Pelaksanaan pekerjaan kefarmasian meliputi:
a. Pengadaan sediaan farmasi
b. Produksi sediaan farmasi
c. Distribusi atau penyaluran sediaan farmasi;
d. Pelayanan sediaan farmasi

Topoksi Apoteker di Unit Pengadaan


PP 51/2009 pasal 6
1. Pengadaan sediaan farmasi dilakukan pada fasilitas produksi, fasilitas distribusi, atau
penyaluran dan fasilitas pelayanan sediaan farmasi.
2. Pengadaan sediaan farmasi sebagaimana dimaksud pada ayat (1) harus dilakukan oleh
tenaga kefarmasian
3. Pengadaan sediaan farmasi harus dapat menjamin keamanan, mutu, manfaat, dan khasiat
sediaan farmasi
4. Ketentuan lebih lanjut mengenai tata cara pengadaan sediaan farmasi sebagaimana
dimaksud pada ayat (1), ayat (2), dan ayat (3) diatur dalam peraturan menteri.

PENGADAAN DI UNIT PRODUKSI


UU No 36 tahun 2009 tentang kesehatan pasal 98
Pengadaan di industri farmasi merupakan suatu pproses agar tetap tersedianya bahan baku obat
atau bahan kemas produksi di industri farmasi.
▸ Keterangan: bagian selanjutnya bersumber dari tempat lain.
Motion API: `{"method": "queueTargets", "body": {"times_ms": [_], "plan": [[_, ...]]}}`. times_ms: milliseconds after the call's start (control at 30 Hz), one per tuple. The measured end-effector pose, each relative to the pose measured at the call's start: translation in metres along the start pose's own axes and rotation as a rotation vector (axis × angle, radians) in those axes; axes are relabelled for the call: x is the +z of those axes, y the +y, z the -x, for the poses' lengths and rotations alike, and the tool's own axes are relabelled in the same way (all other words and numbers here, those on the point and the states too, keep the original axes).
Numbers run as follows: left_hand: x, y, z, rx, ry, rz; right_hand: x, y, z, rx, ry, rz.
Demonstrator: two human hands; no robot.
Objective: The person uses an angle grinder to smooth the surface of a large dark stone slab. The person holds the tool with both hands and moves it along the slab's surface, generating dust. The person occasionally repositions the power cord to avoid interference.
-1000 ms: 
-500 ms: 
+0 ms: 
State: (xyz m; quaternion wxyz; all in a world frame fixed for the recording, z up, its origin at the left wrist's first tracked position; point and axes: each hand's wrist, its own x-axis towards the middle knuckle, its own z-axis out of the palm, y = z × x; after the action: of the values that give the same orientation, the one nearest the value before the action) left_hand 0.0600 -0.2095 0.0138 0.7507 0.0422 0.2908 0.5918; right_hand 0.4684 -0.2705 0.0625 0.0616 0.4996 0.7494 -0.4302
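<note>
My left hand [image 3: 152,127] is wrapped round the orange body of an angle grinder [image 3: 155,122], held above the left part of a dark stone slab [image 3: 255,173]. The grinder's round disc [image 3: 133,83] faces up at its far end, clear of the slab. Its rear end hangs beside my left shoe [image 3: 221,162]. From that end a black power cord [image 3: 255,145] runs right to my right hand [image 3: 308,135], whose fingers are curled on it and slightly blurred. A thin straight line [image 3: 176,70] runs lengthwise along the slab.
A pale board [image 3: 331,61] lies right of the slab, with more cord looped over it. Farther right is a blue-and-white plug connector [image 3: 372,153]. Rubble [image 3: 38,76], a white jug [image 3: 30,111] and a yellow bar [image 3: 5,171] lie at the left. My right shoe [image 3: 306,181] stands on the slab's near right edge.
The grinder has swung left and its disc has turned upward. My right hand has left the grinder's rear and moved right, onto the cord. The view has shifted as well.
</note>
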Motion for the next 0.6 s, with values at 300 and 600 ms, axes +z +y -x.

Mutu obat tergantung pada bahan awal, bahan
pengemas, proses produksi dan pengendalian mutu sehingga pengadaan di industri farmasi harus
memenuhi mutu, keamanan, dan kemanfaatan.
UU kesehatan 36/2009 juga mengatur persyaratan sediaan farmasi yaitu dikelaskan pada pasal
105 dan 108 dipertegas dengan peraturan PP 72 tahun 1998 tentang pengamanan sediaan farmasi
pada pasal 1 dan 2. Pasal 2 disebutkan adanya persyaratan untuk bahan baku/obat berdasarkan
farmakope.
DEFINISI BAHAN OBAT
PERMENKES RO NOMOR 1175/MENKES/PER/VIII/2010 TENTANG INDUSTRI
FARMASI
Bahan obat adalah bahan baik yang berkhasiat maupun tidak berkhasiat yang digunakan
dalam pengolahan obat dengan standar mutu sebagai bahan baku farmasi.

UU No 36 tahun 2009 tentang kesehatan


Sediaan farmasi adalah obat, bahan obat, obat tradisional, dan kosmetika

PERAN APOTEKER
Kepala bagian QC
Bertanggung jawab atas terjaminnya mutu bahan baku obat yang akan digunakan, tuggasnya
adalah memutuskan meluluskan atau menolak, bahan baku obat yang akan digunakan apabila
tidak sesuai dengan standar yang ditetapkan dengan melakukan sampling dan pengujian.
Ketentuan yang mengatur proses pengadaan di Industri dijelaskan pada PP no 51 tahun 2009
yaitu pada pasal 6. Dari peraturan tersebut diketahui bahwa dalam produksi sediaan farmasi,
industri farmasi harus mementingkan mutu, keamanan dan kemanfaatan. Untuk memperoleh
suatu bahan baku yang bermutu dalam produksi sediaan farmasi diperlukan tenaga kefarmasian
yang memiliki keahlian dan kewenangan. Dalam hal ini yang berkompeten dalam menentukan
spesifikasi bahan baku yang baik adalah apoteker.